To do: First find the line with "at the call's" in the entries below, then set down exactly every line through the line with "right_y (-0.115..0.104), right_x", that line included.

Provided data:
[Start of section]
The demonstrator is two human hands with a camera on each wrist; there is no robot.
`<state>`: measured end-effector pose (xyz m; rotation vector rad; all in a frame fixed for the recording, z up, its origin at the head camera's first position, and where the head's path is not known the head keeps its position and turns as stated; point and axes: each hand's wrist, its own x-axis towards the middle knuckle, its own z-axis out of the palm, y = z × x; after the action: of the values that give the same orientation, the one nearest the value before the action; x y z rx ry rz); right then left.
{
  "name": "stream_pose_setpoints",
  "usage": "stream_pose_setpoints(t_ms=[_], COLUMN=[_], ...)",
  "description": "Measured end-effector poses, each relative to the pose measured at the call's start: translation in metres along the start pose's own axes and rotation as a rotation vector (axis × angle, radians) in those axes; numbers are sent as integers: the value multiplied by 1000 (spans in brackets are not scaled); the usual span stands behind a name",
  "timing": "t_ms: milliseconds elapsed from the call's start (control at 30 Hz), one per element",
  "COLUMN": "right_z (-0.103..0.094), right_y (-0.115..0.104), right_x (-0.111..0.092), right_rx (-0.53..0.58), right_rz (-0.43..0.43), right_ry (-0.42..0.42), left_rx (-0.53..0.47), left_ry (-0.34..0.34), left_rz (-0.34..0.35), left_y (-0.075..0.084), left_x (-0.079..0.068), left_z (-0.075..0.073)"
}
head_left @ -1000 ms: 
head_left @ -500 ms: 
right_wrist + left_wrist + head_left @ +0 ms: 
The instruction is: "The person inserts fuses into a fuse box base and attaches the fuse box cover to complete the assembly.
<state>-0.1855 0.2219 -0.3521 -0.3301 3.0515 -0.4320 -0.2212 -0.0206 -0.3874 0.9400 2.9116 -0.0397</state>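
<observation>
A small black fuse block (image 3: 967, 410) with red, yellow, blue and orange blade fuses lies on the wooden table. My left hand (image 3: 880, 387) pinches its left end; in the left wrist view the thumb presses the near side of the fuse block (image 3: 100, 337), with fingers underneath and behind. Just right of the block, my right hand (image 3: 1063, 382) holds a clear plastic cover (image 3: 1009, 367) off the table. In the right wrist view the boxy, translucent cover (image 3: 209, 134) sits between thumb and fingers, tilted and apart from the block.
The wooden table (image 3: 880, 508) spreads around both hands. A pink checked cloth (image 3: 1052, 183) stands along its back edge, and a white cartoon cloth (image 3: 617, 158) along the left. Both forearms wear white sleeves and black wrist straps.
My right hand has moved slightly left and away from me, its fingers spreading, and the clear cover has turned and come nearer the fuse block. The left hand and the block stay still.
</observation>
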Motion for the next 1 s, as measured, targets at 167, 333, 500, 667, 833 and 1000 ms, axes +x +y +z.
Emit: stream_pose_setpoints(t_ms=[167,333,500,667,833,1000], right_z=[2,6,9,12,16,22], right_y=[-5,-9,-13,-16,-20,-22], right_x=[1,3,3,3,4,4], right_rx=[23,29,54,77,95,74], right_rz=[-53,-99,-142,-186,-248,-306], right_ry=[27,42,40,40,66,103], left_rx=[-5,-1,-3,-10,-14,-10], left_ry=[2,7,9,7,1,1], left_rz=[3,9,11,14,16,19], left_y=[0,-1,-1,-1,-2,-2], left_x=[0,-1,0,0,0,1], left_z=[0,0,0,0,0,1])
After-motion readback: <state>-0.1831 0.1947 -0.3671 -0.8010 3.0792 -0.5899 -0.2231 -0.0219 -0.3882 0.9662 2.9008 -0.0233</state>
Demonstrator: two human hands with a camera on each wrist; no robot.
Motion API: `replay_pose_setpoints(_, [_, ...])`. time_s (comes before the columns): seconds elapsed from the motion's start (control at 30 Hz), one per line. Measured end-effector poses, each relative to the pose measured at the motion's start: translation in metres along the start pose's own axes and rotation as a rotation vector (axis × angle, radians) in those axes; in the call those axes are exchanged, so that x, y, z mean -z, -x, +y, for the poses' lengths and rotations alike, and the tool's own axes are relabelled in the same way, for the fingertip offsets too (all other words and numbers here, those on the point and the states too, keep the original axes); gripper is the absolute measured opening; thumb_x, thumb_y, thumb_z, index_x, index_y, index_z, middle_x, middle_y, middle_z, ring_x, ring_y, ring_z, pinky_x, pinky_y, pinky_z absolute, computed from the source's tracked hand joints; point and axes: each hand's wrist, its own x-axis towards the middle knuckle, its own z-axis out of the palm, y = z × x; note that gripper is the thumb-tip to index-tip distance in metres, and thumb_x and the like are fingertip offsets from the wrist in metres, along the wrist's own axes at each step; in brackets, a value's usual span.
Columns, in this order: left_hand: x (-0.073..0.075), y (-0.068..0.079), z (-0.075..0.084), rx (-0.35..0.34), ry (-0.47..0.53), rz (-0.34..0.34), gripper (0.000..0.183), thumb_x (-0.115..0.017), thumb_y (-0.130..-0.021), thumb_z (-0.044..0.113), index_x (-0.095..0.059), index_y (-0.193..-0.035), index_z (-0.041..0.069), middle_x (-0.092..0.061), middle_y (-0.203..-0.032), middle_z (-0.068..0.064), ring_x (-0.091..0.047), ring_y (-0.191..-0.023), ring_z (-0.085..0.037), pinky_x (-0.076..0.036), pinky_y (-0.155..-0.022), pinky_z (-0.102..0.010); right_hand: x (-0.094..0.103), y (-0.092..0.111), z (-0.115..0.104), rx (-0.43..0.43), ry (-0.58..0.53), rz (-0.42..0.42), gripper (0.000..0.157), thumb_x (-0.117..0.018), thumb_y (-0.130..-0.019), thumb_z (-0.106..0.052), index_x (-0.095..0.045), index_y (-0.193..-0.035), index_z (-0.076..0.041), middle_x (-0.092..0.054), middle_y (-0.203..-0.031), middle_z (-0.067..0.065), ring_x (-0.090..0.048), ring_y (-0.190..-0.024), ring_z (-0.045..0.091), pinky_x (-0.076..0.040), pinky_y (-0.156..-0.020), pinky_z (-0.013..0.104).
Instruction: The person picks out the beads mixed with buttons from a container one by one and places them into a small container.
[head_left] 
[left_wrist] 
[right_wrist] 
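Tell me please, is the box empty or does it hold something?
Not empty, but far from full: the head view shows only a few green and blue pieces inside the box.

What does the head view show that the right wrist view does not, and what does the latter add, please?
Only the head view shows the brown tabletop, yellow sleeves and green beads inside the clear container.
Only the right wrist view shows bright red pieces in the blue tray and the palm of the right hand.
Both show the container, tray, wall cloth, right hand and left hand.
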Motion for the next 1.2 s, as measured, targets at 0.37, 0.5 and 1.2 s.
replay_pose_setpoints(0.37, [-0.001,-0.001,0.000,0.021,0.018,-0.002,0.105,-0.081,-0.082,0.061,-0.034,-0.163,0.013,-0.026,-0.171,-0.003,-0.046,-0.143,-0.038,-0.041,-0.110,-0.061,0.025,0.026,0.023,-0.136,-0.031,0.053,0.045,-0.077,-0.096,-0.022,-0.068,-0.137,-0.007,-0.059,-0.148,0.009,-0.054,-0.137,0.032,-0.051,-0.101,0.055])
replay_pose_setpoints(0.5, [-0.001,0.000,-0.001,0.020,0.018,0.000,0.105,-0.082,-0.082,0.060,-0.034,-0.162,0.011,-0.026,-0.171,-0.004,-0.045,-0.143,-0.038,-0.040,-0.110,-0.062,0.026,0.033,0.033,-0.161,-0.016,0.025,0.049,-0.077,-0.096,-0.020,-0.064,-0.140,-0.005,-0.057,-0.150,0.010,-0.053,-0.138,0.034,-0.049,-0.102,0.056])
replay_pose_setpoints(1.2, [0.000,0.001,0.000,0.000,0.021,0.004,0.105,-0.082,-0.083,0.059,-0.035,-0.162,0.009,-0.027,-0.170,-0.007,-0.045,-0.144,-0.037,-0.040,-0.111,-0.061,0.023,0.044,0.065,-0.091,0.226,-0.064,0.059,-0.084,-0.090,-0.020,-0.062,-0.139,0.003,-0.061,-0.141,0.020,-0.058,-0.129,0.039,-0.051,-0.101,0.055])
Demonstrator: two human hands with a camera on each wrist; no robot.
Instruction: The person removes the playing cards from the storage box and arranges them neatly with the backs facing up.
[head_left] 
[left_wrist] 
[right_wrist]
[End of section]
Response area:
  "description": "Measured end-effector poses, each relative to the pose measured at the call's start: translation in metres along the start pose's own axes and rotation as a rotation vector (axis × angle, radians) in those axes; numbers are sent as integers: the value multiplied by 1000 (spans in brackets are not scaled); the usual span stands behind a name",
  "timing": "t_ms: milliseconds elapsed from the call's start (control at 30 Hz), one per element",
  "COLUMN": "right_z (-0.103..0.094), right_y (-0.115..0.104), right_x (-0.111..0.092), right_rx (-0.53..0.58), right_rz (-0.43..0.43), right_ry (-0.42..0.42), left_rx (-0.53..0.47), left_ry (-0.34..0.34), left_rz (-0.34..0.35), left_y (-0.075..0.084), left_x (-0.079..0.068), left_z (-0.075..0.073)"

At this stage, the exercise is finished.